* [Problem statement] Please output the data below exactly as given, starting at its first line and stopping after the line that contains "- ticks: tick".

* [Given material]
=-=-=-=-=

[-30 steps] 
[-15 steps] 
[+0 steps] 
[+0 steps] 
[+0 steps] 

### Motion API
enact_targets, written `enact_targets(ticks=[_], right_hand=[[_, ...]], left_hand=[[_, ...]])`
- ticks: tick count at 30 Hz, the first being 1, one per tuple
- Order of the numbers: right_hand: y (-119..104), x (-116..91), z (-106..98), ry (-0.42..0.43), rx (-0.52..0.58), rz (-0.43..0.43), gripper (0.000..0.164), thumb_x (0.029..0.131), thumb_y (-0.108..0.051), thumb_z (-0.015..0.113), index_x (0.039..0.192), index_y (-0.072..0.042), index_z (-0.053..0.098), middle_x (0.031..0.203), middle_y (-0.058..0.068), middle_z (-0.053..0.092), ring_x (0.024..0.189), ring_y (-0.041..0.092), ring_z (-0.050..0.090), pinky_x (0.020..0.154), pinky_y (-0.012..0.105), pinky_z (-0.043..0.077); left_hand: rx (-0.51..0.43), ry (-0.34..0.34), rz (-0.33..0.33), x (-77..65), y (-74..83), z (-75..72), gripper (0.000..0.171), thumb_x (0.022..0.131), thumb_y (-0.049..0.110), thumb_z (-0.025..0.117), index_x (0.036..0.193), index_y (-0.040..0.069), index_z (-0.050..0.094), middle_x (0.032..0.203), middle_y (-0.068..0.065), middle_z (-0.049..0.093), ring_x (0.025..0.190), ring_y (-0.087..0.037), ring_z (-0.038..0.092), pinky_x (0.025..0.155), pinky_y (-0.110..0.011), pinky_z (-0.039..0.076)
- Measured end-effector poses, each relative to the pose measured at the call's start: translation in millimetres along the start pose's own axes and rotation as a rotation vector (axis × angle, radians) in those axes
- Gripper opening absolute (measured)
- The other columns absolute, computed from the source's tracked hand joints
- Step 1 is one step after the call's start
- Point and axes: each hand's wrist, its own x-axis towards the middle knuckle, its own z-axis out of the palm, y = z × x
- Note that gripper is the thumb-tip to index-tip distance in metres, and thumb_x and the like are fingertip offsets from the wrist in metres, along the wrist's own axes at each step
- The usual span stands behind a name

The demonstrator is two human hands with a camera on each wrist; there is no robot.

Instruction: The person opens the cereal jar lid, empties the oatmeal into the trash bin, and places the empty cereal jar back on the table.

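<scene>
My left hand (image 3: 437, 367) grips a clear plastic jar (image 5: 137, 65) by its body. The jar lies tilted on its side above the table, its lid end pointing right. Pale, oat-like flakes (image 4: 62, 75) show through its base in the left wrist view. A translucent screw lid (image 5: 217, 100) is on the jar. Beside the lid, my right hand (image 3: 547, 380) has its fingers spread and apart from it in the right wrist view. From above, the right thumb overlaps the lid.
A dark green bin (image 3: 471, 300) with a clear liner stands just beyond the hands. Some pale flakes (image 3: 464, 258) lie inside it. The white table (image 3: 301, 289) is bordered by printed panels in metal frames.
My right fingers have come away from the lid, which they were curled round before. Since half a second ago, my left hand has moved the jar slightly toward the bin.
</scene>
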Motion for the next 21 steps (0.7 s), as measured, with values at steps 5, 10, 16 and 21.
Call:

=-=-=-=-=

* [Written response]
[-30 steps] 
[-15 steps] 
[+0 steps] 
[+0 steps] 
[+0 steps] 

### Motion API
enact_targets, written `enact_targets(ticks=[_], right_hand=[[_, ...]], left_hand=[[_, ...]])`
- ticks: tick count at 30 Hz, the first being 1, one per tuple

What came before makes up the full response.